**WORK REQUEST:**
Down to the last line, reproduce the data that follows, but skip the pictures.

PROVIDED MATERIAL section start

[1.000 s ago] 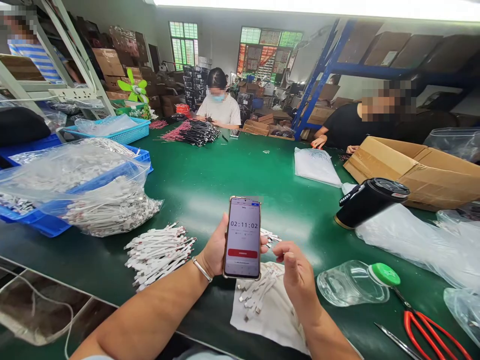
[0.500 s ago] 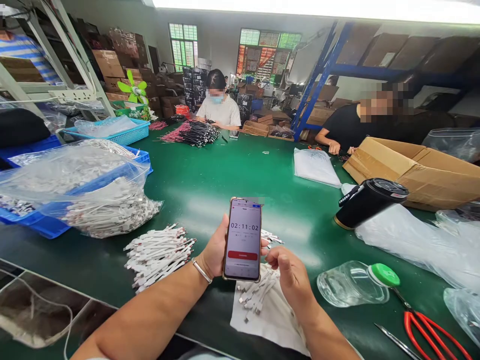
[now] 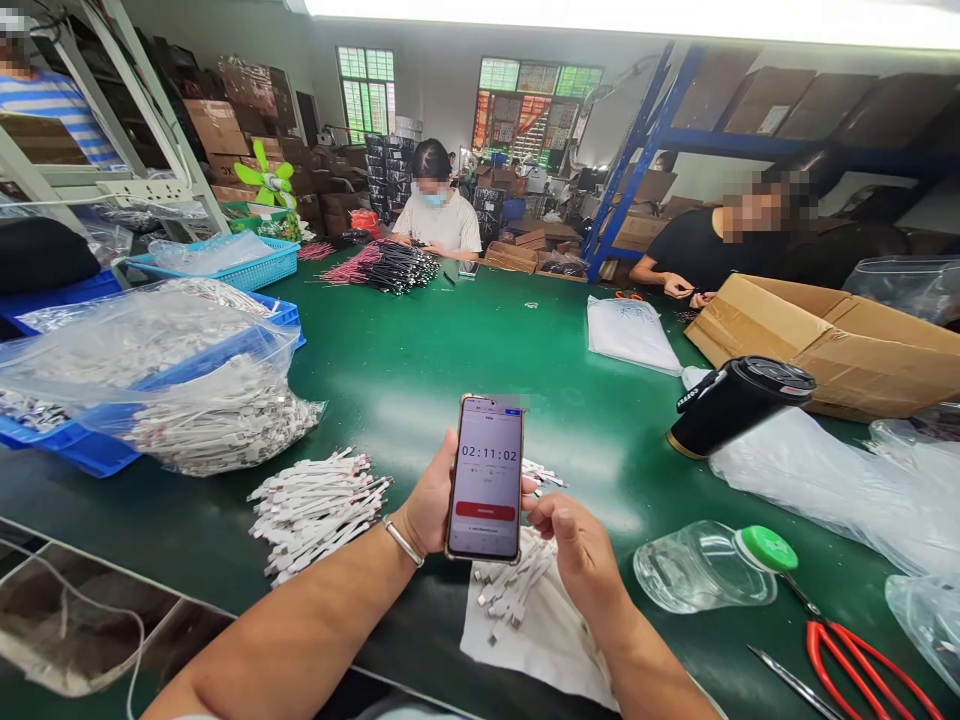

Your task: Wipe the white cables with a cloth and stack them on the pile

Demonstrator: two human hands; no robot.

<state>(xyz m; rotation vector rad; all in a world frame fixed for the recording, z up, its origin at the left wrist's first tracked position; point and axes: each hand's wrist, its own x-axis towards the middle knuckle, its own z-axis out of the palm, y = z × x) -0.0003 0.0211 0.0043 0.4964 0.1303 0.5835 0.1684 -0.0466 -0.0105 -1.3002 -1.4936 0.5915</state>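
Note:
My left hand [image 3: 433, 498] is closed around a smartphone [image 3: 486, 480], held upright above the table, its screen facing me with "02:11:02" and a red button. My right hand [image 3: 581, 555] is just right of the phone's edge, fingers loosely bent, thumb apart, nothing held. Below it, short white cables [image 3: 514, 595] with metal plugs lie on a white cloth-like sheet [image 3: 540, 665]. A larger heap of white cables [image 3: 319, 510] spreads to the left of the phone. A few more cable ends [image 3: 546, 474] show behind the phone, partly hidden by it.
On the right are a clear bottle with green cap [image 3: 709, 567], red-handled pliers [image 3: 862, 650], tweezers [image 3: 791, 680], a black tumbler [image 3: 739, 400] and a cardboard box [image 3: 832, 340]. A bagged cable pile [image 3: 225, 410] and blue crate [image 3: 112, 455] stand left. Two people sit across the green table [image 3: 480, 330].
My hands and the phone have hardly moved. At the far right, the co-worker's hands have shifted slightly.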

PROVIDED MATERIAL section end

**WRITTEN RESPONSE:**
[1.000 s ago] 
[0.500 s ago] 
[now] 

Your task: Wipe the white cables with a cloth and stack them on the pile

Demonstrator: two human hands; no robot.

<state>(xyz m; rotation vector rad; all in a world frame fixed for the recording, z up, its origin at the left wrist's first tracked position; point and axes: each hand's wrist, its own x-axis towards the middle knuckle, its own z-axis out of the palm, y = z × x) -0.0003 0.0211 0.0043 0.4964 0.1303 0.5835 0.1684 -0.0466 -0.0105 -1.3002 -1.4936 0.5915</state>
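Note:
My left hand [image 3: 433, 498] is closed around a smartphone [image 3: 486, 480], held upright above the table, its screen facing me with "02:11:02" and a red button. My right hand [image 3: 581, 555] is just right of the phone's edge, fingers loosely bent, thumb apart, nothing held. Below it, short white cables [image 3: 514, 595] with metal plugs lie on a white cloth-like sheet [image 3: 540, 665]. A larger heap of white cables [image 3: 319, 510] spreads to the left of the phone. A few more cable ends [image 3: 546, 474] show behind the phone, partly hidden by it.
On the right are a clear bottle with green cap [image 3: 709, 567], red-handled pliers [image 3: 862, 650], tweezers [image 3: 791, 680], a black tumbler [image 3: 739, 400] and a cardboard box [image 3: 832, 340]. A bagged cable pile [image 3: 225, 410] and blue crate [image 3: 112, 455] stand left. Two people sit across the green table [image 3: 480, 330].
My hands and the phone have hardly moved. At the far right, the co-worker's hands have shifted slightly.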

Nothing more remains for this exercise.